The Perl Toolchain Summit needs more sponsors. If your company depends on Perl, please support this very important event.

NAME

WWW::Search::HotBot - backend for searching www.hotbot.com

SYNOPSIS

  use WWW::Search;
  my $oSearch = new WWW::Search('HotBot');
  my $sQuery = WWW::Search::escape_query("+sushi restaurant +Columbus Ohio");
  $oSearch->native_query($sQuery);
  while (my $oResult = $oSearch->next_result())
    { print $oResult->url, "\n"; }

DESCRIPTION

This class is a HotBot specialization of WWW::Search. It handles making and interpreting HotBot searches http://www.hotbot.com.

This class exports no public interface; all interaction should be done through WWW::Search objects.

The default behavior is for HotBot to look for "any of" the query terms:

  $oSearch->native_query(escape_query('Dorothy Oz'));

If you want "all of", call native_query like this:

  $oSearch->native_query(escape_query('Dorothy Oz'), {'SM' => 'MC'});

If you want to send HotBot a boolean phrase, call native_query like this:

  $oSearch->native_query(escape_query('Oz AND Dorothy NOT Australia'), {'SM' => 'B'});

See below for other query-handling options.

OPTIONS

The following search options can be activated by sending a hash as the second argument to native_query().

Format / Treatment of Query Terms

The default is logical OR of all the query terms.

{'SM' => 'MC'}

"Must Contain": logical AND of all the query terms.

{'SM' => 'SC'}

"Should Contain": logical OR of all the query terms.

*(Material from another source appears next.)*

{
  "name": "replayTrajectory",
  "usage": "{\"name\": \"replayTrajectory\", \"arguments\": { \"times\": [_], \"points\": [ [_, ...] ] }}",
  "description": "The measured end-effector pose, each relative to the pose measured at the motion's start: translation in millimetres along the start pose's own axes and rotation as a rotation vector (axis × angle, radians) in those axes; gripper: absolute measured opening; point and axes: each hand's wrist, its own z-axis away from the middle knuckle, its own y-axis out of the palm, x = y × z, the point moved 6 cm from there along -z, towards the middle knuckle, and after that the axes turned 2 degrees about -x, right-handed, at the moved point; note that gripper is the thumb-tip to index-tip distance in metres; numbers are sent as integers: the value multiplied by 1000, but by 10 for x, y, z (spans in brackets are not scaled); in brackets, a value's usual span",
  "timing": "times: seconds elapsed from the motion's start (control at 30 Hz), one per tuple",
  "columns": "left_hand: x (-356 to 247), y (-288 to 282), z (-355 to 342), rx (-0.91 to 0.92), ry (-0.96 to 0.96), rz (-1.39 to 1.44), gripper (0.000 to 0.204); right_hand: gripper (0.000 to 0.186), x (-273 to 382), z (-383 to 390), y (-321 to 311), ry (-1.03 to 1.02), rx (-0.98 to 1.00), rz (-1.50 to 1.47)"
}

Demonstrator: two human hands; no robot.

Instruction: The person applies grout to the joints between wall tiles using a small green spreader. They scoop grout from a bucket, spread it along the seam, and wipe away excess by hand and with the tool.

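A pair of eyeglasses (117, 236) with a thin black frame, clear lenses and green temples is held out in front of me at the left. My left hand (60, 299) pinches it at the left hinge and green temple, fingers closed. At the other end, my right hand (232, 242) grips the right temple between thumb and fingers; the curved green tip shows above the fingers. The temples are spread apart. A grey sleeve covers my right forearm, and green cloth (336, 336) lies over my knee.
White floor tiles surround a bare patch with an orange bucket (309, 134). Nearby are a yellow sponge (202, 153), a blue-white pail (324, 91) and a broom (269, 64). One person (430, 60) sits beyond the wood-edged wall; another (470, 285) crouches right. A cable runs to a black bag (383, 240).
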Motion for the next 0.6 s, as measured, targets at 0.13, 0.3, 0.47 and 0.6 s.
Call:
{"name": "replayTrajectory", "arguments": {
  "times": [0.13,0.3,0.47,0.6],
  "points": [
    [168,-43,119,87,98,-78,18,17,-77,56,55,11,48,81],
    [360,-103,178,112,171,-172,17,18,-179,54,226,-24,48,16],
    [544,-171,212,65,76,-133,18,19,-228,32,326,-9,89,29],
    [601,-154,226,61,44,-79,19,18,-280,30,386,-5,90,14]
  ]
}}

This is the default.

{'SM' => 'B'}

"Boolean": the entire query is treated as a boolean expression with AND, OR, NOT, and parentheses.

{'SM' => 'name'}

The entire query is treated as a person's name.

{'SM' => 'phrase'}

The entire query is treated as a phrase.

{'SM' => 'title'}

The query is applied to the page title. (I assume the logical OR of the query terms will be applied to the page title.)

{'SM' => 'url'}

The query is assumed to be a URL, and the results will be pages that link to the query URL.

Restricting Search to a Date Range

The default is no date restrictions.

{'date' => 'within', 'DV' => 90}

Only return pages updated within 90 days of today. (Substitute any integer in place of 90.)

{'date' => 'range', 'DR' => 'newer', 'DY' => 97, 'DM' => 12, 'DD' => 25}

Only return pages updated after Christmas 1997. (Substitute any year, month, and day for 97, 12, 25.)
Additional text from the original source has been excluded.